Can't read old JLD2 file

i did an ] update and now i can’t read a .jld2 file made yesterday. a diff on the current and previous Manifest.toml files shows that only the DiffEqDiffTools, LsqFit, NLSolversBase, NaturalSort, Rotations, and WeakRefStrings packages have changed. activating a new empty test environment and installing JLD2 shows that it depends on none of these packages. can anyone explain how JLD2 is so fragile?

What error message are you getting?

**ERROR:** BoundsError: attempt to access 8249-element Array{Int64,1} at index [8250]

Stacktrace:

 [1] **getindex** at **./array.jl:731** [inlined]

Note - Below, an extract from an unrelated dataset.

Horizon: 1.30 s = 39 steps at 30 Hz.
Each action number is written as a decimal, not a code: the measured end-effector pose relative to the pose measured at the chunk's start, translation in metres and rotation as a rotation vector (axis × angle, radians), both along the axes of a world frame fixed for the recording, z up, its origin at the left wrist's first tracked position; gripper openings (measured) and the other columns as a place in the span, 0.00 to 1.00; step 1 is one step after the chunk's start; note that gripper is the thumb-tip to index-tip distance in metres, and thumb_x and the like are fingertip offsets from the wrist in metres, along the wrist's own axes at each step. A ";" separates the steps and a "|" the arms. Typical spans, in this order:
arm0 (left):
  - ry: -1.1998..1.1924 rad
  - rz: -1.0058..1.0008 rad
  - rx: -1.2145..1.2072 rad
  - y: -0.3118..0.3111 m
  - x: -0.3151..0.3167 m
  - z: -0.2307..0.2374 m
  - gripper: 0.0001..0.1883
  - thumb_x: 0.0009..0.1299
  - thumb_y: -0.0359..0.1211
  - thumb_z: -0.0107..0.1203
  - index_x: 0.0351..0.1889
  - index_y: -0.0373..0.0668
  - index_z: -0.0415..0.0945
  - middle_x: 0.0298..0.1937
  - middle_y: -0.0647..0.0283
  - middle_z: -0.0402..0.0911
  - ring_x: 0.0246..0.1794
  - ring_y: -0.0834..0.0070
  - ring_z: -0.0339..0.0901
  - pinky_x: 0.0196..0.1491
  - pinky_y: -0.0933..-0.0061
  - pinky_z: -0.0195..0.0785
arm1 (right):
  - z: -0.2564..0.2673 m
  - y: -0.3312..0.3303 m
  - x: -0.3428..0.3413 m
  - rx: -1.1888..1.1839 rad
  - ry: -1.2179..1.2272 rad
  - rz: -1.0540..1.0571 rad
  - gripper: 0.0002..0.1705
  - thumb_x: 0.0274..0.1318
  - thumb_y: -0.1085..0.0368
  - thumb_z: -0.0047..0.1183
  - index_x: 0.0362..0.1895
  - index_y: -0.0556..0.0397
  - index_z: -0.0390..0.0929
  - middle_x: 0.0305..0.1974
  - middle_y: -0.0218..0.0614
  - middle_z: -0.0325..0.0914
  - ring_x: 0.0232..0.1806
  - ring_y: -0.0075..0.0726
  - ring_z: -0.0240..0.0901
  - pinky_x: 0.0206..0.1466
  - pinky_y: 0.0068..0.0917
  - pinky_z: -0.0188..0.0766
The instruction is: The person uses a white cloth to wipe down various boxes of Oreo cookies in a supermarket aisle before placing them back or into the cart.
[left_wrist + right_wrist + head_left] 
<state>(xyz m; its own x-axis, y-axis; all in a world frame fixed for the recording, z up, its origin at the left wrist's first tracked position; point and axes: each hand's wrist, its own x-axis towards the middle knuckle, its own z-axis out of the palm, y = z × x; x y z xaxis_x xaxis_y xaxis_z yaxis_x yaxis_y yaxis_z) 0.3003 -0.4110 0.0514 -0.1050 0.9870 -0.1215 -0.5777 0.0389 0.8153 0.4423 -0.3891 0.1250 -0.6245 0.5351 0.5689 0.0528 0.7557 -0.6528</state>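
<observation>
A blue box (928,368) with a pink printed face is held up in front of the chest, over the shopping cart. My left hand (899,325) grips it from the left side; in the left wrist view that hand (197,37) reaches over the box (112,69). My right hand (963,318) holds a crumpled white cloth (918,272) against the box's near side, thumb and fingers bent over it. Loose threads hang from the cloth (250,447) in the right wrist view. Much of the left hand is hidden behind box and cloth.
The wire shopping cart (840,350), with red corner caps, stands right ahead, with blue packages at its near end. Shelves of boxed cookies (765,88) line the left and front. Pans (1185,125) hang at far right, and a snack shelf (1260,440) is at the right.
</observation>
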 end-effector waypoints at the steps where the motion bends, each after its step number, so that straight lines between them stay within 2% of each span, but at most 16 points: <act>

 [2] **getindex** at **./multidimensional.jl:412** [inlined]

 [3] **read_heap_object(** ::JLD2.JLDFile{JLD2.MmapIO}, ::JLD2.GlobalHeapID, ::JLD2.ReadRepresentation{UInt8,UInt8} **)** at **/groups/scicompsoft/home/arthurb/.julia/packages/JLD2/KjBIK/src/global_heaps.jl:130**

 [4] **jlconvert** at **/groups/scicompsoft/home/arthurb/.julia/packages/JLD2/KjBIK/src/data.jl:700** [inlined]

 [5] **jlconvert** at **/groups/scicompsoft/home/arthurb/.julia/packages/JLD2/KjBIK/src/data.jl:766** [inlined]

 [6] **macro expansion** at **/groups/scicompsoft/home/arthurb/.julia/packages/JLD2/KjBIK/src/dataio.jl:70** [inlined]

 [7] **macro expansion** at **./simdloop.jl:73** [inlined]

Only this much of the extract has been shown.